Singapore Airlines is to relaunch the world’s longest flight on Thursday.
The journey was cancelled five years ago due to rising oil costs but will start again on Thursday due to a high demand for a non-stop flight.
A one-way ticket from Singapore to New York on next Monday’s will set you back £1,600.
Aviation expert Geoffrey Thomas, who will be on board Thursday’s flight and said: “The thinking behind that is that they are selling a premium product – it’s for the top end of town.”
“This is a route between two massive financial hubs, and so they will fill this plane up with business people, or well-heeled travellers who want the convenience of a non stop flight.
“It’s also been proven that when carriers introduce a new non-stop route, the traffic on that route increases threefold,” he added.
Max Kingsley-Jones, who is the group editor of Flight Global, warned that plans for non-stop routes had a habit of changing.

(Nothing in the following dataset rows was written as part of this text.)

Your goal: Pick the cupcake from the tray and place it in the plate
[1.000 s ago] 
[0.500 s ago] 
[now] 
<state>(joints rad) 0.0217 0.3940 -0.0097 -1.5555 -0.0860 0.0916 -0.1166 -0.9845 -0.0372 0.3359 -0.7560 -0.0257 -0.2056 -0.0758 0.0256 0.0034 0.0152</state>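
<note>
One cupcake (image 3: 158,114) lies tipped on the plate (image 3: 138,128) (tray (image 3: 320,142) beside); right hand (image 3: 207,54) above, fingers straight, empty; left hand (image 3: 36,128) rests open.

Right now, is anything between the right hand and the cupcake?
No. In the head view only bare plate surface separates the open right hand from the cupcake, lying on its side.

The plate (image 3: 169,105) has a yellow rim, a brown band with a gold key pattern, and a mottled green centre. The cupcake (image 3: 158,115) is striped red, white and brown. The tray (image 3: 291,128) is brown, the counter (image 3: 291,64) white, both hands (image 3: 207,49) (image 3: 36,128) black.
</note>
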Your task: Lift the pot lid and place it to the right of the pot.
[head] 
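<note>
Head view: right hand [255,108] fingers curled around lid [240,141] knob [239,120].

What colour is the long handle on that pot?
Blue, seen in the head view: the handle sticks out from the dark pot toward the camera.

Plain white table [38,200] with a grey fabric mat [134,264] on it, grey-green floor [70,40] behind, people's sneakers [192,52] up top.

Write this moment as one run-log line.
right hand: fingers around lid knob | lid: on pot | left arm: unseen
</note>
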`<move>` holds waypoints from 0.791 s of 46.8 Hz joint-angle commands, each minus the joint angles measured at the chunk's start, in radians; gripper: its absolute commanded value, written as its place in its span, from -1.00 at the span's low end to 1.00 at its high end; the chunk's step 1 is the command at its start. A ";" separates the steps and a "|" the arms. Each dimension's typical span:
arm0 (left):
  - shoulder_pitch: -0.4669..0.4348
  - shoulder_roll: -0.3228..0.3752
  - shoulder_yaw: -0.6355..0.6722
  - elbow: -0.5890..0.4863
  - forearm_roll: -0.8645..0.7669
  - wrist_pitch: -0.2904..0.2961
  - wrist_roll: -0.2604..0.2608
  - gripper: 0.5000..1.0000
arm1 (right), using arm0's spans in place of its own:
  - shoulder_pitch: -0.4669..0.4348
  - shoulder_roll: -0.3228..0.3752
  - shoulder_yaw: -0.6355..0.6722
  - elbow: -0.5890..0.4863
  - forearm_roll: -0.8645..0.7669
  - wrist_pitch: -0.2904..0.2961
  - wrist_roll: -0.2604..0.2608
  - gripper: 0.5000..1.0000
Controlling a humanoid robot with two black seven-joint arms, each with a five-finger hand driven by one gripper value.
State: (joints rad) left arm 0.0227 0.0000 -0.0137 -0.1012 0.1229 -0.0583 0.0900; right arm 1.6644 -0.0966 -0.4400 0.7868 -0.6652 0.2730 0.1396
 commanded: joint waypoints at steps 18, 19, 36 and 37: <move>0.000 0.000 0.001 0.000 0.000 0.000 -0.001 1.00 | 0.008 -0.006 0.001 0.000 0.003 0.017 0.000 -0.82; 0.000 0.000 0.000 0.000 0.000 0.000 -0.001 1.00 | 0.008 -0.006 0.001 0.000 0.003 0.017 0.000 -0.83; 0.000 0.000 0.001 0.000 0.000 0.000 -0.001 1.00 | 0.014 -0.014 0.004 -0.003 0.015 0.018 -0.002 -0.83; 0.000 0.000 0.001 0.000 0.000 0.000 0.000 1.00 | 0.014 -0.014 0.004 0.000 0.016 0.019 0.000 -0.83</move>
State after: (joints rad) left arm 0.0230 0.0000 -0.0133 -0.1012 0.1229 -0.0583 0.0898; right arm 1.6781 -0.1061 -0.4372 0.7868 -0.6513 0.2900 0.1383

“In the boom times you get a lot of what we call direct-connect flights between smaller cities… [then] each time there’s a downturn you see all those tail off, and then we go back to people flying over hubs,” he said on the BBC’s Today programme.
“Even though it costs more for an airline to fly over a hub, they’ll always charge you less because of the disadvantage of going via somewhere else.”
An extra 200 hours of films and TV shows have been added for passengers on the world’s longest flight.
Economy passengers will be able to expect three meals at fixed times, with refreshments in between. Business passengers can expect two meals, with choice of when they are served, with refreshments and a bed to sleep in.